Since Shelby County is an extreme outlier in its bankruptcy rate, MLK50: Justice Through Journalism analyzed which demographic characteristics separate high-bankruptcy U.S. ZIP codes from low-bankruptcy ones. Along with analyzing total personal bankruptcies, we explored how demographics impact the type of bankruptcy filed — Chapter 7 or Chapter 13.
To do this, we used 2022 bankruptcy data from the Federal Judicial Center website and 2021 five-year American Community Survey data from the Census Bureau. The bankruptcy data includes one row for every bankruptcy filed during 2022. Columns included the type of bankruptcy and the ZIP code connected with each debtor.
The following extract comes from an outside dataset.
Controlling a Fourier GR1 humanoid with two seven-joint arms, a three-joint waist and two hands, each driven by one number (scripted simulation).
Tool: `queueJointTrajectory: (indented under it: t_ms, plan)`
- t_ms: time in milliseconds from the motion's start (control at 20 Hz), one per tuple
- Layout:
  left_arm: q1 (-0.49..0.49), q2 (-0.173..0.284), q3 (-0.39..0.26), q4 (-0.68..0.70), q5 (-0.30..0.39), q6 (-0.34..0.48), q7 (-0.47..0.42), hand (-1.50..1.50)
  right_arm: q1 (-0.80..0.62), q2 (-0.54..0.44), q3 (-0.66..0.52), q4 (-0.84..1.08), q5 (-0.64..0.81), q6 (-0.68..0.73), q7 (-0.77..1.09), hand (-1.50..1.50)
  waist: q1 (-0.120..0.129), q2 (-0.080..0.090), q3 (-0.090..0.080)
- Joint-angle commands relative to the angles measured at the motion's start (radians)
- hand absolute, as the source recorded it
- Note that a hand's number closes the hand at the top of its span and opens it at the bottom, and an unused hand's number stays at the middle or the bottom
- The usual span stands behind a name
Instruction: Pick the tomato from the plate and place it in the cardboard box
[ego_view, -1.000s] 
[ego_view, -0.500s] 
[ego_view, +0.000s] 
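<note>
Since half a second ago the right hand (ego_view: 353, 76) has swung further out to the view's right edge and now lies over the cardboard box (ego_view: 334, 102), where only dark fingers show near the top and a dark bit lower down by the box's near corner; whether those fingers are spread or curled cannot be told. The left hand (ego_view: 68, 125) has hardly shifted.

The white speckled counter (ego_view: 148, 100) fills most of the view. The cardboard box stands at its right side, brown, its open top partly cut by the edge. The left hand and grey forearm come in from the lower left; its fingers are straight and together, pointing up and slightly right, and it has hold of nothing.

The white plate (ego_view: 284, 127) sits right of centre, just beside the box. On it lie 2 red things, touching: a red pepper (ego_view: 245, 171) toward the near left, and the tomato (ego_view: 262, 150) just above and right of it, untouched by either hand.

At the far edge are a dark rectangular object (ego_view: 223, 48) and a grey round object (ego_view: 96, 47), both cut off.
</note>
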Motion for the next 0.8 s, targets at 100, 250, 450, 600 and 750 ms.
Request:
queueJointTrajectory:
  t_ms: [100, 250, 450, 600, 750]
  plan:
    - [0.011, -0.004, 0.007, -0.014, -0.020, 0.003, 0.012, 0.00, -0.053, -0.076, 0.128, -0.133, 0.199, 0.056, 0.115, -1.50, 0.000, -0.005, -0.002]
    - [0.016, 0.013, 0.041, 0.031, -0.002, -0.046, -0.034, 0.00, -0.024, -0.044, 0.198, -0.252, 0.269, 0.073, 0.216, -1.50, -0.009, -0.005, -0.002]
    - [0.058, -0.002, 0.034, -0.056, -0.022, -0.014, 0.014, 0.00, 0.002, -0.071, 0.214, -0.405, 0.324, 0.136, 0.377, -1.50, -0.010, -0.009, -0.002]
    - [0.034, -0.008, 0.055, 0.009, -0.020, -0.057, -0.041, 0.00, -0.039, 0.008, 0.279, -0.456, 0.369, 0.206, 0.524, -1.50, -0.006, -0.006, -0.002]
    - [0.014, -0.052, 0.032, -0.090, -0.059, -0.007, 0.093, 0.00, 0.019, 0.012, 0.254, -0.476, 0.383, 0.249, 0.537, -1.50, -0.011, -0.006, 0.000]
The Census Data included the following data for each ZIP code:
- The Labor Force Participation Rate (the percentage of adults who are either working or looking for work)
- The Unemployment Rate (the percentage of the labor force that isn’t working)
- The Homeownership Rate (the percentage of households that own their residence)
- The percentage of residents with bachelor’s degrees
- The percentage of residents who are Black
- The population in each ZIP
- The median income in each ZIP
We chose most of these factors because they’re important economic characteristics. We chose the percentage of Black residents because prior research has shown that African Americans are more likely to file Chapter 13 than Chapter 7.
Using machine learning techniques, we explored the importance of different demographic variables. We primarily fit linear models to the data, but we also used the Random Forest algorithm.
In our linear models for the total personal bankruptcy rate and the Chapter 13 bankruptcy rate, race, homeownership and bachelor’s degrees proved to be the strongest predictors. For the percentage of bankruptcies that are Chapter 13, college education lost most of its predictive power, and both the unemployment rate and the labor force participation rate became more important.
Here are the full results from our model for the total personal bankruptcy rate:
| Term | estimate | std.error | statistic | p.value |
| <chr> | <dbl> | <dbl> | <dbl> | <dbl> |
| (Intercept) | 1.57 | 0.123 | 12.8 | 1.573- 37 |
| BlackPercent | 2.38 | 0.0764 | 31.1 | 3.443-205 |
| LabForceParticipation | -o.615 | o.153 | -4.03 | 5.70e- 5 |
| HomeOwnRate | 1.01 | 0.0936 | 10.8 | 5.86e- 27 |
| UnRate | 0.0190 | 0.352 | 0.0541 | 9.57e- 1 |
| MedIncome | -0.0368 | 0.00781 | -4.71 | 2.54e- 6 |
| BachPercent | -1.44 | 0.123 | -11.7 | 1.26e- 31 |
The Random Forest algorithm determines the predictive power of each variable. While the linear models consistently saw large effects caused by similar variables, the Random Forest importance rankings were much different from each other, depending on whether total personal bankruptcies, Chapter 13 bankruptcies or percentage of Chapter 13 bankruptcies were being predicted. For total bankruptcies, it listed the bachelor’s degree and race variables as most important and homeownership rate as least important. For Chapter 13 bankruptcies, it listed the labor force participation rate as most important and race as least important. For the percentage of bankruptcies filed as Chapter 13, homeownership and race proved most important.
Here are its importance rankings for the percentage of bankruptcies filed as Chapter 13:
rf variable importance Overall
HomeOwnRate 100.00
BlackPercent 95.78
UnRate 29.06
BachPercent 28.02
LabForceParticipation 3.44
MedIncome 0.00
Both the linear and Random Forest models were able to predict bankruptcy rates in our testing data set with low root mean square errors.